Once we get done in there we just have to figure out if we want to tackle the office or not. I would love to say bye-bye to the hideous paneling, the painted-on trim around the doors (not kidding about that), the chair rail as crown moulding, and broken black mini-blinds. But we might not get to it. It would definitely require money, and money is one thing we don't have much of these days. Maybe we will just have to slap a coat of paint on it when we try to sell and call it good. I don't know what we would do about the gaps between the panels though.

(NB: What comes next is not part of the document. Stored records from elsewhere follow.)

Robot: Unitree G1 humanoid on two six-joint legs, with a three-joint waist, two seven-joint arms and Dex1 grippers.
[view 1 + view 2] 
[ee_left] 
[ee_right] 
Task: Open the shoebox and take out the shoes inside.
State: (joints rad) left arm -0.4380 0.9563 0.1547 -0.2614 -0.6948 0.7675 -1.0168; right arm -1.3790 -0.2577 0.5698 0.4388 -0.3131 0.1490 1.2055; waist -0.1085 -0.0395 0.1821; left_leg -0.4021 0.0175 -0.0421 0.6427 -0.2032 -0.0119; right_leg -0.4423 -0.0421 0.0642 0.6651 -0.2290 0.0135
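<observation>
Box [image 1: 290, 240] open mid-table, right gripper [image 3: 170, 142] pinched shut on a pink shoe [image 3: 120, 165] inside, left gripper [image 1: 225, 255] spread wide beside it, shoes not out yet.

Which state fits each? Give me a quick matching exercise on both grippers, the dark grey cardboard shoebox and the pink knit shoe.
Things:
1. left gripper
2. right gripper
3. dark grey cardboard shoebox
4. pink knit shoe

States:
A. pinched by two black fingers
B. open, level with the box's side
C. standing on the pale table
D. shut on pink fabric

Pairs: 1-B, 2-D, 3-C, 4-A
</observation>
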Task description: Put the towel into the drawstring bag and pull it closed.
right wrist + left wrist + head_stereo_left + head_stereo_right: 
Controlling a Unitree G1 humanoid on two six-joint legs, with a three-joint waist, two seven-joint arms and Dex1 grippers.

It is a warm-fuzzy feeling to think about how far the house has come. It went from "desperation home buyer" to someone who might buy it because they actually like it. I didn't buy this house for its looks, that's for sure. I bought it because it was available, it suited our needs, and it was in our price range. Oh, and it wasn't broken down or needing 500 things done before we could live in it. It was perfectly habitable when we moved in, which was important to us (since most of the houses in our price range were not move-in ready). We don't mind doing the work, and if it means we break even when we sell (instead of losing value as so many of the homes that aren't improved have done in our neighborhood) than I am happy.
3 comments:
Woohoo for remodeling the bathroom! That will be nice. It is hard to be too motivated though when you know you're going to sell, but hopefully you'll make some money on the house. I am still keeping my fingers crossed that the housing market will have somewhat bounced back before we try to sell this place. Anyway, invite me over to see it when it's done. Promise?
Is it possible that all that bubble-gum pink paint throughout your house is really primer? Maybe there was a sale on pink primer at one time ...
Could be primer I guess. I don't think pink would be that great of a color for a primer though.